Ein geschlossener biologischer Kreislauf ist in der deutschen, wie in praktisch jeder modernen Landwirtschaft nicht vorhanden. Der Kreislauf einer Landwirtschaft mit Tierhaltung ist gleich mehrfach gebrochen.
(i) Gemäß der Kreislaufwirtschaft müssen Nährstoffe über Exkremente, aber auch Körper der Tiere und Menschen wieder auf die entnommenen Böden zurückgebracht werden. Allerdings werden hauptsächlich Gülle und gewisse Schlachtabfälle der Tiere auf das Feld ausgebracht, kaum jedoch tierische Produkte, die vom Menschen und Haustieren verzehrt und verdaut werden (Fleisch, Milch, Eier). Die Exkremente der Menschen werden über Klärwerke gesammelt, in denen wichtige Nährstoffe dem Kreislauf durch Umwandlung in Gase oder Abgabe an die Industrie entzogen werden ([12], S.57). Nur ein sehr geringer Anteil des Klärschlamms darf aufgrund problematischer Bestandteile (Industrie‑, Haushalts‑, Medikamentenrückstände und Krankheitserreger) in der Landwirtschaft eingesetzt werden ([12], S.42). Tierische Produkte, die vom Menschen nicht verzehrt, aber anderweitig genutzt werden (Tierhäute, Blut, Knochen, Fette) werden dem Kreislauf komplett entzogen. Praktisch und ethisch schwer möglich ist es, die Körper der Haustiere und Menschen den landwirtschaftlichen Flächen wieder zurückzugeben.

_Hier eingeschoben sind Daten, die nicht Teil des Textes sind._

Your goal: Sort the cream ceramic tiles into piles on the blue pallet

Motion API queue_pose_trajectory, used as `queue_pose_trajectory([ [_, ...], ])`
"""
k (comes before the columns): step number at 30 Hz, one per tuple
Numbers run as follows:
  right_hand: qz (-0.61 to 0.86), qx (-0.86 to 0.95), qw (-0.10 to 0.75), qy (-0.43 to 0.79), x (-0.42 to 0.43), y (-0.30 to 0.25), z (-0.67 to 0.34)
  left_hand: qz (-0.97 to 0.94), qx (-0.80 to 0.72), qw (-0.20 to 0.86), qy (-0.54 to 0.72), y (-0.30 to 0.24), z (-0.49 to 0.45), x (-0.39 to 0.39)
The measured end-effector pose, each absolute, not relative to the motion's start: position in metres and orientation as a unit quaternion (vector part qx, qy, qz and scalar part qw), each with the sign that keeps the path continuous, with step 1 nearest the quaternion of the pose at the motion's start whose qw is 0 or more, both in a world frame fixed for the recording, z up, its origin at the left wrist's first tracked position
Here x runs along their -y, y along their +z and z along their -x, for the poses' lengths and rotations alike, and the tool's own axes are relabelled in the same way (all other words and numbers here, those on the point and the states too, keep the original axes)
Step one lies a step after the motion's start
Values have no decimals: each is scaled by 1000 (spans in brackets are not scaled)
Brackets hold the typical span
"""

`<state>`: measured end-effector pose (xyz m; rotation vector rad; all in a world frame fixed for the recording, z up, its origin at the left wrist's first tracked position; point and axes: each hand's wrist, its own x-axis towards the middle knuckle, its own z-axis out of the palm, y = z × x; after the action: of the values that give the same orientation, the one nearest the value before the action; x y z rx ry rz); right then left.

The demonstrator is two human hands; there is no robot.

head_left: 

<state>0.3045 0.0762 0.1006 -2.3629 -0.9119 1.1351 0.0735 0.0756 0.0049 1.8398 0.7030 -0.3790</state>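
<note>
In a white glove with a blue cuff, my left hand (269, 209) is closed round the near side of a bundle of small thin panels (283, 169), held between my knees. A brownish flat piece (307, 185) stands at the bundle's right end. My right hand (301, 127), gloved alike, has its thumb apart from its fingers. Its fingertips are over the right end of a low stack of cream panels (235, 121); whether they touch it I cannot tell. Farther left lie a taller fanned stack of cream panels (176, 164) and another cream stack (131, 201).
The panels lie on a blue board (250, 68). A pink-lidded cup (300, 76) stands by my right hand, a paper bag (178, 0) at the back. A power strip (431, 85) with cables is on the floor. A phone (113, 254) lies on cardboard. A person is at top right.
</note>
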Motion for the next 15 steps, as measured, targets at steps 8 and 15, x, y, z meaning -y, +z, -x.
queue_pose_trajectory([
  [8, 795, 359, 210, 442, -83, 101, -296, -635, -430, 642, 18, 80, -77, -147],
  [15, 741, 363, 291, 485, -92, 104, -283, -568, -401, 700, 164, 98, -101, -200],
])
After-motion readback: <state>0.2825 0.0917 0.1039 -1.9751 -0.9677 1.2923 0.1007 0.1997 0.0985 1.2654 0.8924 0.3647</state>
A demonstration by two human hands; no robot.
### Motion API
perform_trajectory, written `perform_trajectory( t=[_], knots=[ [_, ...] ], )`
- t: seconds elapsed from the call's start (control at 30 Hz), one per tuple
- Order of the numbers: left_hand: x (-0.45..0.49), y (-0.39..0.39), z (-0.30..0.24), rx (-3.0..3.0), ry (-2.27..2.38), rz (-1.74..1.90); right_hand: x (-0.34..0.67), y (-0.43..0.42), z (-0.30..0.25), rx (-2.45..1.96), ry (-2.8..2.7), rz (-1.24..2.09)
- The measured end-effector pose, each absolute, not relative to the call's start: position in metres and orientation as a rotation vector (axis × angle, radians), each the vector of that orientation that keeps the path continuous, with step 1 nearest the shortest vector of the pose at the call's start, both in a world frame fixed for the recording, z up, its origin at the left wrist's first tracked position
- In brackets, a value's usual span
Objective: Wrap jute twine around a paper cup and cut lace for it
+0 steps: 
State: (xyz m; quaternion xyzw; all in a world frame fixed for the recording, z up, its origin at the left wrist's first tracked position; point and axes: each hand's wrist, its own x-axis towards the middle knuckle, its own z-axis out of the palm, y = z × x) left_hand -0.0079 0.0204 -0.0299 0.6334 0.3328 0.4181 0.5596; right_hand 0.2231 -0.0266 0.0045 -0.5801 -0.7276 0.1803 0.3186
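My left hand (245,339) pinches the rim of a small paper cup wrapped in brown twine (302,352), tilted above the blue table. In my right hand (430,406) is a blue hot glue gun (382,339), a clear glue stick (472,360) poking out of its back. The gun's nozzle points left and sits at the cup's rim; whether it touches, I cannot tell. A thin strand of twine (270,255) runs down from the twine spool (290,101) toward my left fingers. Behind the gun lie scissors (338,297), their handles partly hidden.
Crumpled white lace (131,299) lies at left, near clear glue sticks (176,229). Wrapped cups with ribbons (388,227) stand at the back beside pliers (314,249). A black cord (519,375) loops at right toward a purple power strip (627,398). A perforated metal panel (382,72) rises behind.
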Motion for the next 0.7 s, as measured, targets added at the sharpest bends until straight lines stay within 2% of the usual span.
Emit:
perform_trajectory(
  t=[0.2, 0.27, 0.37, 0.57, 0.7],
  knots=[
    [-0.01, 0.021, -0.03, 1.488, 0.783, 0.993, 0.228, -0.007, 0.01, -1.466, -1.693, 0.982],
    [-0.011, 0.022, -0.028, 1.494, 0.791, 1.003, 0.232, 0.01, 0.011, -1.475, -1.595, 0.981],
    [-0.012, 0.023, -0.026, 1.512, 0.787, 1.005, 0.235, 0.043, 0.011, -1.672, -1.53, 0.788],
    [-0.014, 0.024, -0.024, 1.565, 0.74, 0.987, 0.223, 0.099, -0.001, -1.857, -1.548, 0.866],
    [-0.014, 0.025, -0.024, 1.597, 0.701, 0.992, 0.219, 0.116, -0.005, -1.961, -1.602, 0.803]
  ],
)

(ii) Den Tieren werden über importiere Pflanzen Nährstoffe fremder Böden zugeführt. Deutschlandweit beträgt der Auslandsanteil am Futteraufkommen von verdaulichem Eiweiß 33% ([9], S.10). Eine Rückführung der Nährstoffe erfolgt nicht, so dass den Ländern (primär USA, Brasilien, Argentinien) über diesen gebrochenen Kreislauf die Nährstoffe unwiederbringlich genommen werden. Auf der anderen Seite führt das Überangebot an Stickstoff und Phosphor zu zahlreichen Gesundheits- und Umweltproblemen. Das Überangebot an Stickstoff [10] führt regelmäßig zu einem Überschreiten der EU-Grenzwerte für die gesundheitsschädliche Nitratbelastung des Grundwassers ([13], S.71). Stickstoff und Phosphor gelangen schließlich über Flüsse auch zu Seen und Meeren, wo sie eine Eutrophierung auslösen. Zudem wird die Biodiversität verschiedener Ökosysteme gestört und die Luftqualität nimmt durch von Ammoniak erzeugten Feinstaub ab ([13], S.105 ff).

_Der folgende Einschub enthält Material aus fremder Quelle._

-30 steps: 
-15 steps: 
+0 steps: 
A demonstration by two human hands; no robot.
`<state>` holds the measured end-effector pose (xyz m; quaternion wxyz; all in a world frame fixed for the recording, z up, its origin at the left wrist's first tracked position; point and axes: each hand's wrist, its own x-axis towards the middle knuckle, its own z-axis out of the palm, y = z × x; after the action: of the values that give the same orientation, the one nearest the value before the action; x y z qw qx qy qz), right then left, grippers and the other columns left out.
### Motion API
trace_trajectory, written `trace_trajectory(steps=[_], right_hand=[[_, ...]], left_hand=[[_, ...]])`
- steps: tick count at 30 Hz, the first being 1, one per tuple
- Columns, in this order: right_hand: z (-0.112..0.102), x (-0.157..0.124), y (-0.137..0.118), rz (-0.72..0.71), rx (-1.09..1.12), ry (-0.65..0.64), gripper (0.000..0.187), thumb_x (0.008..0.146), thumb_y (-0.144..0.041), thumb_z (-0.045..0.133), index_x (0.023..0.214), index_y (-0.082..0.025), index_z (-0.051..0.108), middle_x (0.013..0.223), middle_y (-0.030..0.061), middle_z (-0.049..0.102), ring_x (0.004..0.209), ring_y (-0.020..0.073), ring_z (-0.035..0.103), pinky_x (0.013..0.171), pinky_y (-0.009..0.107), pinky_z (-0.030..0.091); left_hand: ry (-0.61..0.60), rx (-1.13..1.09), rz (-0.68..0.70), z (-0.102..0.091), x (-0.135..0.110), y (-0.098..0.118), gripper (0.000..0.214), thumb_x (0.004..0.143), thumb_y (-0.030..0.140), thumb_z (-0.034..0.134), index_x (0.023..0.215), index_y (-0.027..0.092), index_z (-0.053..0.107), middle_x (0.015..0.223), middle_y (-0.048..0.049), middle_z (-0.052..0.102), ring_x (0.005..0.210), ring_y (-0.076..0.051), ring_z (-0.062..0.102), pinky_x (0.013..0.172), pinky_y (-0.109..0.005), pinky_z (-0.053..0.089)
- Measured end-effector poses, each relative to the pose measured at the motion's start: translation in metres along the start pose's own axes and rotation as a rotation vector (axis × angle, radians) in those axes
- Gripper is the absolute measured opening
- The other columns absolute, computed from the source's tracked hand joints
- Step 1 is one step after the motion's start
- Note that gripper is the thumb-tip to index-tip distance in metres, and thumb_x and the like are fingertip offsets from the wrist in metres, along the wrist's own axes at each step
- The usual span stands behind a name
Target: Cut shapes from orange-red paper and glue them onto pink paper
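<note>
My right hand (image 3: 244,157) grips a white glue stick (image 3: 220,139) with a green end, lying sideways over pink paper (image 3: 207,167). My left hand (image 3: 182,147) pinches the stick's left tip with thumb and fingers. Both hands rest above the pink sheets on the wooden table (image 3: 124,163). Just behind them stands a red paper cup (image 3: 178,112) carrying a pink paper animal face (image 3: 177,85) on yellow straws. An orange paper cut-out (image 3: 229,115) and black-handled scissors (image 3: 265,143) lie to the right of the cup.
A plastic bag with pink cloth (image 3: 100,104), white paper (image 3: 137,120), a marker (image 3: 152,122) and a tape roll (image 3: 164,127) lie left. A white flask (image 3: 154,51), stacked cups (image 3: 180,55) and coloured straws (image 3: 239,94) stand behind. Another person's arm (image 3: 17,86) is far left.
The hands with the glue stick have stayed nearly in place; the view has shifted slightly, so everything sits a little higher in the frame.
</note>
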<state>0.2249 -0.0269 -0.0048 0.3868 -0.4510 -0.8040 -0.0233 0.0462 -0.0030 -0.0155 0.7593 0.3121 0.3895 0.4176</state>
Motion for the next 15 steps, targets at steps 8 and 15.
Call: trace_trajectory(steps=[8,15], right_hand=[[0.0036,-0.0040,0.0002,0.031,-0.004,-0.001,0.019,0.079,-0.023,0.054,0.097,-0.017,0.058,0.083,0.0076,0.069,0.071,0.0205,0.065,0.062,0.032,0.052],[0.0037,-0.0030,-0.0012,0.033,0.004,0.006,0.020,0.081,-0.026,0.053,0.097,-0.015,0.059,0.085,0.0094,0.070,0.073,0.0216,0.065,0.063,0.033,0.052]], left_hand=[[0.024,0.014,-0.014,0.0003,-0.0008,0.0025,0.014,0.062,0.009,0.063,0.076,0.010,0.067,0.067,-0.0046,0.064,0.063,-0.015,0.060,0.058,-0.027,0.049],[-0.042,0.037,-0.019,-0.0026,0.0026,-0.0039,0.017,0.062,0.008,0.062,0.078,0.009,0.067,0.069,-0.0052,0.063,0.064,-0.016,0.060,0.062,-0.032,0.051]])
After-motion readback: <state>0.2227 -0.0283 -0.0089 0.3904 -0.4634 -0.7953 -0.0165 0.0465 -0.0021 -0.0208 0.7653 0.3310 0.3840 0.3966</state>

(iii) Der enorme Futtermittelbedarf erfordert eine Intensivierung der Landwirtschaft unter Einsatz von Kunstdünger und Pestiziden. So ist in Deutschland mehr als die Hälfte (56%) des Stickstoffdüngers Kunstdünger ([13], S.63). Der Absatz von Pestiziden für die Landwirtschaft lag in Deutschland im Jahr 2016 bei über 32 tausend Tonnen Wirkstoff ([13], S.54). Im Zeitraum 2009–2012 wurden die Grenzwerte für Herbizide, Fungizide und Insektizide im Grundwasser in ca. 5% der Stichproben überschritten ([13], S.111).

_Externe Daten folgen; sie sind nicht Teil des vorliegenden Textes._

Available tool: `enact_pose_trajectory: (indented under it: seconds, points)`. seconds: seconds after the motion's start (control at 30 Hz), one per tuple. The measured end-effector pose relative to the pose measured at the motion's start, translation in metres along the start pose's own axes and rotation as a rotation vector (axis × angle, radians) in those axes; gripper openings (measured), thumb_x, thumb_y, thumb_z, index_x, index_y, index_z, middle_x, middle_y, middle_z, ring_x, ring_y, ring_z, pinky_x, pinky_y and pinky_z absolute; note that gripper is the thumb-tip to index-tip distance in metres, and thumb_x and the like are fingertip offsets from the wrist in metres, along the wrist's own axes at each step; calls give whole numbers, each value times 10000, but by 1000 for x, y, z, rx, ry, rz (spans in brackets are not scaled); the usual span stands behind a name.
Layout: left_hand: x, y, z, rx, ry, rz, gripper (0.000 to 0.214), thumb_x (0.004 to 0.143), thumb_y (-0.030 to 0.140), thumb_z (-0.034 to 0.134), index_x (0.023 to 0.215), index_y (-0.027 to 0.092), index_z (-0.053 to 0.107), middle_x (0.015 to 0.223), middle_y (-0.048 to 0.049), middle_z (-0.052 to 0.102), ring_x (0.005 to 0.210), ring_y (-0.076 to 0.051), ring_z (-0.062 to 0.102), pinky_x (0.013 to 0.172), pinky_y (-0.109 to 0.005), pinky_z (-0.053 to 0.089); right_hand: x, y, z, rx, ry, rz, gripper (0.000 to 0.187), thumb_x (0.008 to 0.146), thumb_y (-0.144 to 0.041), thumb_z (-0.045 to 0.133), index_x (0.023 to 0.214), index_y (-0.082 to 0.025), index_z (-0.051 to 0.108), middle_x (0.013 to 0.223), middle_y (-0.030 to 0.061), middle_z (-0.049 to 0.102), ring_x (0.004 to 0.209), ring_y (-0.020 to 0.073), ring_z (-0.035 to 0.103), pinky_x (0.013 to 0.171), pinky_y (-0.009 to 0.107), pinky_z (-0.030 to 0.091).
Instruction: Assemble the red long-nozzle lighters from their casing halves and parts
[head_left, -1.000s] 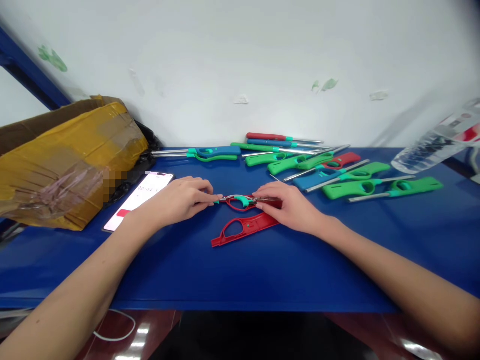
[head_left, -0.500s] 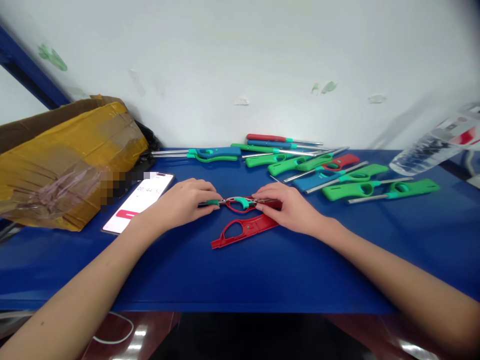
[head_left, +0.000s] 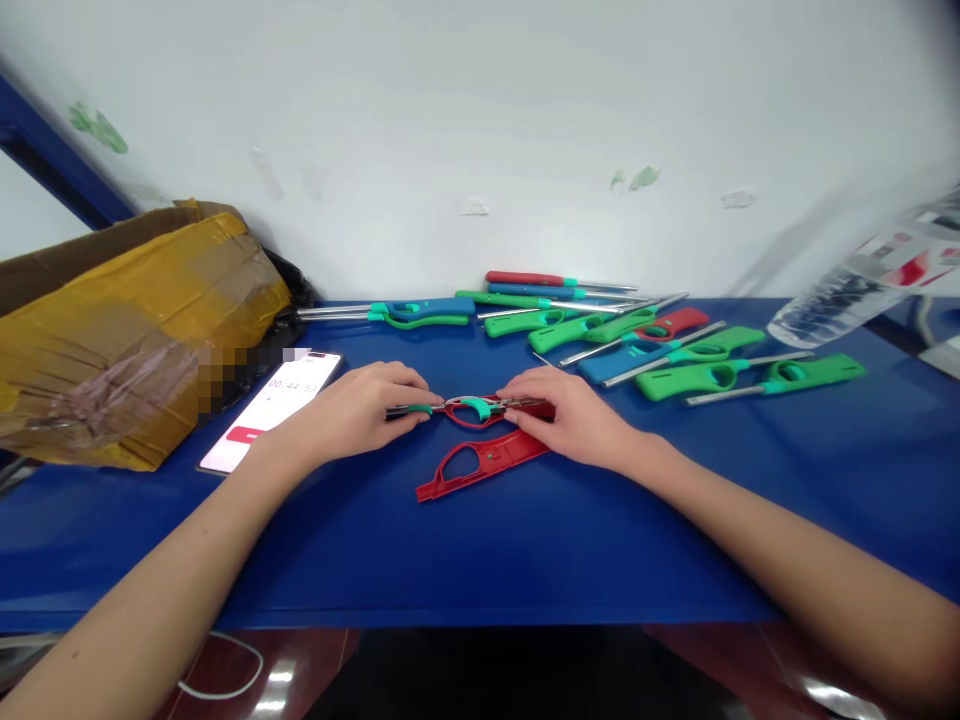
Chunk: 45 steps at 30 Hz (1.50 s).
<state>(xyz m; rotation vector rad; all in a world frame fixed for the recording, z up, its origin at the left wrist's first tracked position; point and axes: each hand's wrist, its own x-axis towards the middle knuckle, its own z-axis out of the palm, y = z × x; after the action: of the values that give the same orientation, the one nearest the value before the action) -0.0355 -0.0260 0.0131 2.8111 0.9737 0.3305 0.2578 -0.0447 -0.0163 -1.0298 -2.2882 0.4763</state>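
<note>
An opened red gas lighter [head_left: 472, 412] lies between my hands, its teal trigger and inner parts showing in the red half shell. My left hand [head_left: 367, 405] pinches its nozzle end, where a teal collar and dark tube show. On the handle end, the fingers of my right hand [head_left: 559, 412] are closed, hiding much of it. Just in front lies a loose red shell half [head_left: 480, 462], hollow side up, its right end beneath my right hand.
Several green, blue and red lighters [head_left: 675, 375] lie along the back of the blue table [head_left: 465, 560]. To the left are a phone with a timer [head_left: 262, 415] and a taped carton [head_left: 135, 340]. A water bottle [head_left: 855, 285] lies tilted at the right.
The whole view has shifted slightly. Both hands keep their hold on the red lighter, and the loose shell half stays where it was. The phone's timer has advanced.
</note>
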Motion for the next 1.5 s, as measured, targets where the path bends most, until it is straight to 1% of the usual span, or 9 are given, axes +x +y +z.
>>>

Die Tierhaltung ist somit kein notwendiger Bestandteil einer Kreislaufwirtschaft, sondern vielmehr ein ressourcenintensiver Faktor, der die Stoffstrombilanz ins Ungleichgewicht bringt.
Ohne Rückführung menschlicher Exkremente und Körper ist eine Landwirtschaft ohne Tiernutzung (bio-vegane Landwirtschaft) zwar auch keine vollständig geschlossene Kreislaufwirtschaft, jedoch kann sie ohne Zuführung synthetischer Dünger und Pestizide nachhaltig praktiziert werden. Den wichtigsten Makronährstoff Stickstoff können Leguminosen in ausreichender Menge über eine Symbiose mit Knöllchenbakterien aus der Luft fixieren. Über die regelmäßige Gründüngung mit Leguminosen und die zusätzliche Ausbringung von selbst erzeugtem, biozyklischem Humus und reifem Kompost können dem Boden gebundener Stickstoff und alle anderen Makro- und Mikronährstoffe zugeführt werden. Die Erzeugung des Humus und Komposts kann zum einen über zyklische Fruchtfolgen ([14], Kap. 3.1.1.1) und zum anderen über einen Teil der zuvor für Futtermittel benötigten Flächen erfolgen ([14], Kp. 3.6). Dort etwaig entstehende Nährstoffdefizite können über natürlich verfügbare Hilfsstoffe (z.B. Rohphosphat, Kaliumsulfat, Magnesiumsulfat) ausgeglichen werden [15],[16].